#### Try it
When a line in the listing contains the string "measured", pick it out and copy it.

═════ Source data

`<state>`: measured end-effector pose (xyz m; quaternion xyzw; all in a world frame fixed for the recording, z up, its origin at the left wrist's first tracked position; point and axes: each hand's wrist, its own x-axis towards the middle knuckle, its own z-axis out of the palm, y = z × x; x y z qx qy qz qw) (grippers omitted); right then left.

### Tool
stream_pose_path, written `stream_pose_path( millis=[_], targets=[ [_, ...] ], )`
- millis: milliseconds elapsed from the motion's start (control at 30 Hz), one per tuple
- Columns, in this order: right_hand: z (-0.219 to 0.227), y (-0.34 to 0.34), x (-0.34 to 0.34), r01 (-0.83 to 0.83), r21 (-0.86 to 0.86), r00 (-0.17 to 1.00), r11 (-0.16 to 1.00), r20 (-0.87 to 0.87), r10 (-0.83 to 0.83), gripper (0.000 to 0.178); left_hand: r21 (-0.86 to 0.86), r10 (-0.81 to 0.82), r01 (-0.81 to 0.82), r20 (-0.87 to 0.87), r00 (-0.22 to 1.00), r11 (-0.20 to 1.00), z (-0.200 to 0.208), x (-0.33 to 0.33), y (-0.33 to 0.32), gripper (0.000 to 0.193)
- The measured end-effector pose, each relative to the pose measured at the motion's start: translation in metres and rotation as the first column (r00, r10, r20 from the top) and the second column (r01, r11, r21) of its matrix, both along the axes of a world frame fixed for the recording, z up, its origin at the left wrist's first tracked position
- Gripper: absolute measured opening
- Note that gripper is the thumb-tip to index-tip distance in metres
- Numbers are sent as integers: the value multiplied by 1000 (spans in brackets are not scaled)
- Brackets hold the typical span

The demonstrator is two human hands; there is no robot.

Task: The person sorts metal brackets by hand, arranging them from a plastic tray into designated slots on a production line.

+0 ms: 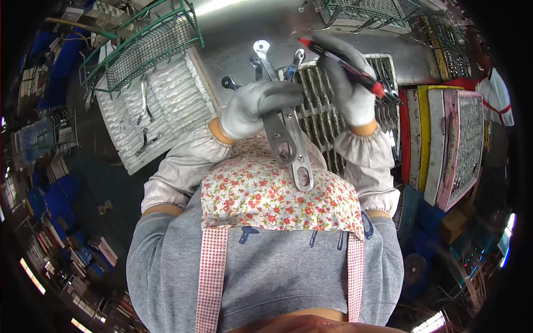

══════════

#### Answer to the problem
`<state>`: measured end-effector pose (xyz m; quaternion xyzw; all in a world frame fixed for the recording, z up, its origin at the left wrist's first tracked position; point and axes: each hand's wrist, its own x-axis towards the middle knuckle, its own z-axis out of the palm, y = z × x; x y z qx qy qz qw) (grippers omitted); right then left.
- The measured end-effector pose, each relative to the pose measured at the motion's start: translation in metres and rotation as the first column (r00, r10, r20 from the top) and the second column (r01, r11, r21) of its matrix, both along the axes of a world frame fixed for the recording, z up, its origin at the left wrist's first tracked position
- Gripper: absolute measured opening

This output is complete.